* TASK ITEM:
Filter the lines below, keeping each one that holds "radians".

* SOURCE DATA:
________________

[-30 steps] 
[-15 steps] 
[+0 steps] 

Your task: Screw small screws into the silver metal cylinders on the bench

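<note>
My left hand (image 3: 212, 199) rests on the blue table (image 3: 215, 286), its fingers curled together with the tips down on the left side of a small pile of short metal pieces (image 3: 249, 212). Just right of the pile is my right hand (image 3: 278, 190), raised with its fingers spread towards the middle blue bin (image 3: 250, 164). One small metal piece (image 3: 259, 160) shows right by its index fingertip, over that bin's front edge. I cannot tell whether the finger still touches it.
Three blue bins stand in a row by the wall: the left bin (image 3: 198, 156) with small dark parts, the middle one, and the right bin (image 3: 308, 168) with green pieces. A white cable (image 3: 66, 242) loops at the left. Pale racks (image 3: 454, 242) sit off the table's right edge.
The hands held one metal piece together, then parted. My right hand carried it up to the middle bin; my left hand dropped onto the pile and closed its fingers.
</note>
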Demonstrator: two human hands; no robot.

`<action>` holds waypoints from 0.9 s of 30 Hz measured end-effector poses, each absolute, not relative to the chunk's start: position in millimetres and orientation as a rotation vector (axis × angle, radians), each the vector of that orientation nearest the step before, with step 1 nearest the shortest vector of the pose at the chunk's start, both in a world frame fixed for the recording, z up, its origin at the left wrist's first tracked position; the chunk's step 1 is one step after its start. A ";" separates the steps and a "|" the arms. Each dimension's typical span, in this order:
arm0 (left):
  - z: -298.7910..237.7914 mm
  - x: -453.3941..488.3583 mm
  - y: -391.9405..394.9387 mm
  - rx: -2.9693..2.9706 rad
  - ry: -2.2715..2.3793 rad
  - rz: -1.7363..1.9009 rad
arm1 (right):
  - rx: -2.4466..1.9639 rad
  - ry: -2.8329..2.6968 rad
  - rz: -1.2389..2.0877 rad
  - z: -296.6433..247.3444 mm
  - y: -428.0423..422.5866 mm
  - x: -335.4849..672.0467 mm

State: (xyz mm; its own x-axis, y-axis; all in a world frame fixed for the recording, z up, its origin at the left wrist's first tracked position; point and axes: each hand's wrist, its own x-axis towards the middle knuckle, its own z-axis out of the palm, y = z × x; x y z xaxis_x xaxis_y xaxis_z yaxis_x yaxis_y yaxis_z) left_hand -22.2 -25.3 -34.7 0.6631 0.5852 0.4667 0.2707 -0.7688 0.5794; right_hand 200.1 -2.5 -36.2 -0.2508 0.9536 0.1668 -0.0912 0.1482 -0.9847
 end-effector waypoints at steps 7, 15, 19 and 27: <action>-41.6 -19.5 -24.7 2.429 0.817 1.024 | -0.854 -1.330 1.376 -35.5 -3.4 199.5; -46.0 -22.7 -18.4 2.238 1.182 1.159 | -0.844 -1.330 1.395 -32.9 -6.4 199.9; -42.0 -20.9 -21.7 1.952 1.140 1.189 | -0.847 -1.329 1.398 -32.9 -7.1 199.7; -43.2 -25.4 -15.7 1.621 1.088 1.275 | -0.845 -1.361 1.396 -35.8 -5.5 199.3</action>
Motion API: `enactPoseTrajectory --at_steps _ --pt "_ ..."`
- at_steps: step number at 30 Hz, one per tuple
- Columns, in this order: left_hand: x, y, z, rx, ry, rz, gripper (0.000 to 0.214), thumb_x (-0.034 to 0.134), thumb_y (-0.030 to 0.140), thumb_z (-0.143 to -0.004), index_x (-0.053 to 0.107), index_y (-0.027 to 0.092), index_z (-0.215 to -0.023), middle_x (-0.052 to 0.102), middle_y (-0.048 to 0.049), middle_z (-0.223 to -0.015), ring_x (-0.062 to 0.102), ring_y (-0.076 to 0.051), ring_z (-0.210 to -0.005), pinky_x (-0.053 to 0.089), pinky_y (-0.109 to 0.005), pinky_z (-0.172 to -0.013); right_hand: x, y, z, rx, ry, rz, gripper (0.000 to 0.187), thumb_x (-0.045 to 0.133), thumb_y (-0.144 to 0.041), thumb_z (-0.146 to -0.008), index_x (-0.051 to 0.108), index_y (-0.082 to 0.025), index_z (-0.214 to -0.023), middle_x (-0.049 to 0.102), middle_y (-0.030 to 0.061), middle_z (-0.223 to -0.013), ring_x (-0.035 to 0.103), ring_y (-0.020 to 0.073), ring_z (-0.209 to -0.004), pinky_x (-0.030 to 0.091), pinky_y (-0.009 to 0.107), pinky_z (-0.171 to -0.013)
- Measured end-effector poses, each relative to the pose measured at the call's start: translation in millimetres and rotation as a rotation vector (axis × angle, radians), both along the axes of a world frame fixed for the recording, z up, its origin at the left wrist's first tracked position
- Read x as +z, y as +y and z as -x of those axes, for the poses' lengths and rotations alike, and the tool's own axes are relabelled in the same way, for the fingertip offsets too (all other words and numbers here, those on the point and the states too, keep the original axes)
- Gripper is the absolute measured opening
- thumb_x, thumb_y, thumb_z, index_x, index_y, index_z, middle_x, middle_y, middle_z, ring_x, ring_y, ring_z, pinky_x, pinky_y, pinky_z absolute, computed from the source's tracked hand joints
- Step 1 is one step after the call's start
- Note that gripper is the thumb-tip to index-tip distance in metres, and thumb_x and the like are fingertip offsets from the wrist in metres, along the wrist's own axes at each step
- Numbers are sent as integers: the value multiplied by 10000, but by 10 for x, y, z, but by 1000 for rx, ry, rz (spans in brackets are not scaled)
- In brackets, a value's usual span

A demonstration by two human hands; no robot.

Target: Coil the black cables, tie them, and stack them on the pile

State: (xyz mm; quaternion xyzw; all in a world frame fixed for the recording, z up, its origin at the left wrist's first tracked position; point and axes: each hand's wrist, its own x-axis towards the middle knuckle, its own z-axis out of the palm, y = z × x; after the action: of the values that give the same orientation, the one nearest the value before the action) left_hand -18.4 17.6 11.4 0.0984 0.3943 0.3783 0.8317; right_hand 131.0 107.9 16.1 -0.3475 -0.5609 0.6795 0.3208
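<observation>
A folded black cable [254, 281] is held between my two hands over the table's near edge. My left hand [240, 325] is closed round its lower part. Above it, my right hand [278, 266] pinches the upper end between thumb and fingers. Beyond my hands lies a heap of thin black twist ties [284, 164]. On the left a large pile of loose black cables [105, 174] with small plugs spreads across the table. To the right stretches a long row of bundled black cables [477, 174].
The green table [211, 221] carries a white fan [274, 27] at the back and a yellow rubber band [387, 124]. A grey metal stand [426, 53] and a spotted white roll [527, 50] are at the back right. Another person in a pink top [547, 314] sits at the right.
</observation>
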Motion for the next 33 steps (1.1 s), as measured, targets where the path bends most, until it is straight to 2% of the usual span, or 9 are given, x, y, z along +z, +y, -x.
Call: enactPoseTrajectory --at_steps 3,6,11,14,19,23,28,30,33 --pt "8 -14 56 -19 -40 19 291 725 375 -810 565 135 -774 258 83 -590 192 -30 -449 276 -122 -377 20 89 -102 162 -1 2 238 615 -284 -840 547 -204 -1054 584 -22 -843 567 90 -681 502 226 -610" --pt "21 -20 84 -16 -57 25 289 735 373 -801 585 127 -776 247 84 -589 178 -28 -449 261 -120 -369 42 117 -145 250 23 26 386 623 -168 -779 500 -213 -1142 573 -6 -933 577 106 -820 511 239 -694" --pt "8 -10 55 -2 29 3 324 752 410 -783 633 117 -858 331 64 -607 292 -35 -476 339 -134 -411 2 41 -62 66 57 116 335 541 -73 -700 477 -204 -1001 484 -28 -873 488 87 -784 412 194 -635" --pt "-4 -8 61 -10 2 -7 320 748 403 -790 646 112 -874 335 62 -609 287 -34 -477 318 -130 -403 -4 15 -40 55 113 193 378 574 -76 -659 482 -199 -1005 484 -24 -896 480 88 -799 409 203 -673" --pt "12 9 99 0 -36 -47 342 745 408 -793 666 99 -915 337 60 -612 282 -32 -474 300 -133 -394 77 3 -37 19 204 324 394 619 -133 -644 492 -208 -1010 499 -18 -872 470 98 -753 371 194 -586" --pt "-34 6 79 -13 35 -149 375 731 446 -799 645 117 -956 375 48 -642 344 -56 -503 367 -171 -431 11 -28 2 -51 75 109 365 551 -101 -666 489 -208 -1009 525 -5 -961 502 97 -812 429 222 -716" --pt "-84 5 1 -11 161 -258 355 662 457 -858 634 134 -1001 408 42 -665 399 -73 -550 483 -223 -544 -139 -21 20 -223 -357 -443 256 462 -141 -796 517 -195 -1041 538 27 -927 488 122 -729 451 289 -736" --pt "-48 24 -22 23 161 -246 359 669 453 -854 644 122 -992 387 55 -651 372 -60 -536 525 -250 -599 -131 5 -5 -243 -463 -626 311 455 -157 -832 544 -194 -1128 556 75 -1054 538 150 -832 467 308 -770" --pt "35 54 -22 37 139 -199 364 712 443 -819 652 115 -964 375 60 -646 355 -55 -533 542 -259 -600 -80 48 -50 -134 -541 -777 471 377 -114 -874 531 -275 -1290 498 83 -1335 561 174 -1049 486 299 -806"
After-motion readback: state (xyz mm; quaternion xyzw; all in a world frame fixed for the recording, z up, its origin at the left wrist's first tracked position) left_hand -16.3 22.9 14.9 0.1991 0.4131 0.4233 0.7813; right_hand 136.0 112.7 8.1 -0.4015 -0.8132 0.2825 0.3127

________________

* OUTPUT BELOW:
`<action>` holds waypoints from 0.9 s of 30 Hz measured end-effector poses, each absolute, not relative to the chunk's start: position in millimetres and orientation as a rotation vector (axis × angle, radians), each the vector of that orientation nearest the step before, with step 1 nearest the shortest vector of the pose at the chunk's start, both in a world frame fixed for the recording, z up, its origin at the left wrist's first tracked position; the chunk's step 1 is one step after its start. A ";" separates the steps and a "|" the arms. Each dimension's typical span, in this order:
- Measured end-effector poses, each relative to the pose measured at the call's start: translation in millimetres and rotation as a rotation vector (axis × angle, radians), both along the axes of a world frame fixed for the recording, z up, its origin at the left wrist's first tracked position

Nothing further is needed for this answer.